_WHAT THE EXERCISE ASKS_. Both the line below containing "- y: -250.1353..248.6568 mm" and the line containing "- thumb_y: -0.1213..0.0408", along with every line between them, should be repeated exactly; no other line belongs in the answer.
= = = = =
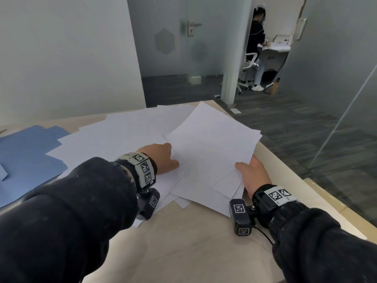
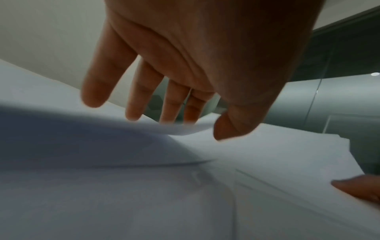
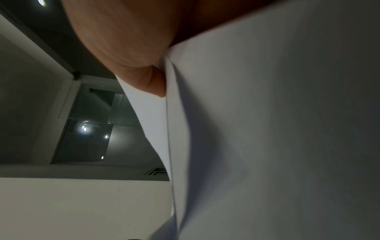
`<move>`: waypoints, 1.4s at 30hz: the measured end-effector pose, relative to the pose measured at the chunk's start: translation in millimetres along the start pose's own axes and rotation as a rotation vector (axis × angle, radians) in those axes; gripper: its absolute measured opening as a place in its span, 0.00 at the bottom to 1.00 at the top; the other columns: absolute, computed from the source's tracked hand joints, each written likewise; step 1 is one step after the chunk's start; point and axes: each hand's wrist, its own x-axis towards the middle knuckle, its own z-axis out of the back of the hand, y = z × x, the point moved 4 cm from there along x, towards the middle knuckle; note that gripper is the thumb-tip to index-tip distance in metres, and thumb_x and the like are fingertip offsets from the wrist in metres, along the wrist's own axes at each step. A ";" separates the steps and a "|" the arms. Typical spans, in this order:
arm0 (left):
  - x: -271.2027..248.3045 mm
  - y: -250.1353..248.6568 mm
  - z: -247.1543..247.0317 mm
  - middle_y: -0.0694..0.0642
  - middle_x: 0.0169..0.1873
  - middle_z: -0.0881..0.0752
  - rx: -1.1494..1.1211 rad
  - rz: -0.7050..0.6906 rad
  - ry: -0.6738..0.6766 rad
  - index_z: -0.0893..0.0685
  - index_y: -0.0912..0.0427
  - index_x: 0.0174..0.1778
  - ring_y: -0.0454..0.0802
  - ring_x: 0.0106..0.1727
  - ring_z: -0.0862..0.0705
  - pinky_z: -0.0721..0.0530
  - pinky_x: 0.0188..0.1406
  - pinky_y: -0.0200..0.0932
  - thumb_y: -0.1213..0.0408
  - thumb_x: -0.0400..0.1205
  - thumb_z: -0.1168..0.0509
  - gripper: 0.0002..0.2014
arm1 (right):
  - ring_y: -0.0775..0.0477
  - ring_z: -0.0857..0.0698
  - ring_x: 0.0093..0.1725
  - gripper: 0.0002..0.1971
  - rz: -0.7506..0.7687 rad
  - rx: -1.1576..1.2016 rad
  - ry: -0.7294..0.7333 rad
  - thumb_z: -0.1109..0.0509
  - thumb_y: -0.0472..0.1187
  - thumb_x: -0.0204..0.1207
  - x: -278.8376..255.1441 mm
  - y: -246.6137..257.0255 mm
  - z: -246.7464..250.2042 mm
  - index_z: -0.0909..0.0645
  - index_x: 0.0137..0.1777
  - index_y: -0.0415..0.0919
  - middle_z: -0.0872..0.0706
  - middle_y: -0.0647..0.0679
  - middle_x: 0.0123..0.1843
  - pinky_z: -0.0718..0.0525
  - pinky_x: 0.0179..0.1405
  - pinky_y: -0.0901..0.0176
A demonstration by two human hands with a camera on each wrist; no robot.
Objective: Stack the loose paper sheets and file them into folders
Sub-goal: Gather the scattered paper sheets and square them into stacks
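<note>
Loose white paper sheets (image 1: 126, 135) lie fanned over a beige table (image 1: 193, 242). My right hand (image 1: 253, 174) grips a small stack of sheets (image 1: 212, 148) by its near right corner, thumb on top, and tilts it up off the table. In the right wrist view the stack (image 3: 267, 129) fills the frame under the thumb (image 3: 154, 81). My left hand (image 1: 163, 156) reaches to the stack's left edge. In the left wrist view its fingers (image 2: 172, 104) are straight, with tips hidden behind a lifted sheet edge (image 2: 185, 129). Blue folders (image 1: 26, 152) lie flat at the left.
The table's right edge (image 1: 318, 186) runs close to my right hand, with dark floor and a glass wall (image 1: 346, 119) beyond. A white wall stands behind the table. Another person (image 1: 256, 48) sits at a desk far off through a doorway.
</note>
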 end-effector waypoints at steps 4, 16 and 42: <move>4.0 -6.6 -24.3 0.52 0.80 0.28 0.023 0.013 0.116 0.44 0.43 0.85 0.57 0.72 0.20 0.19 0.68 0.58 0.18 0.65 0.36 0.56 | 0.38 0.11 0.54 0.13 -0.031 0.127 -0.013 0.35 0.29 0.80 2.1 -5.6 7.8 0.15 0.53 0.47 0.09 0.43 0.54 0.16 0.61 0.41; -2.7 -19.9 -23.0 0.52 0.52 0.17 0.048 0.081 0.054 0.34 0.54 0.80 0.56 0.54 0.16 0.19 0.47 0.46 0.50 0.84 0.42 0.28 | 0.39 0.11 0.55 0.13 0.007 0.113 0.039 0.35 0.30 0.80 5.5 -7.9 8.0 0.15 0.55 0.48 0.09 0.46 0.53 0.15 0.60 0.43; -124.4 -58.7 -25.4 0.53 0.44 0.17 -0.145 -0.053 -0.067 0.30 0.53 0.45 0.57 0.47 0.19 0.26 0.46 0.46 0.60 0.89 0.51 0.09 | 0.39 0.11 0.58 0.14 0.008 -0.081 0.338 0.37 0.28 0.79 -88.1 2.4 -29.5 0.14 0.56 0.41 0.08 0.42 0.54 0.17 0.64 0.42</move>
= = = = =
_TASK SOLUTION_.
  - y: -250.1353..248.6568 mm
  - z: -247.1543..247.0317 mm
  - middle_y: -0.0694..0.0642
  - middle_x: 0.0169..0.1873
  - middle_z: -0.0881..0.0752
  - rx: -1.1494..1.1211 rad
  - rz: -0.7050..0.6906 rad
  - ry: -0.6738..0.6766 rad
  - index_z: -0.0893..0.0685
  - index_y: -0.0912..0.0427
  - index_x: 0.0174..0.1778
  - ring_y: -0.0454..0.0802
  - ring_x: 0.0106..0.1727
  - ring_z: -0.0862..0.0705
  - pinky_z: -0.0721..0.0530
  - pinky_x: 0.0188..0.1406
  - pinky_y: -0.0200..0.0932
  - thumb_y: -0.1213..0.0408

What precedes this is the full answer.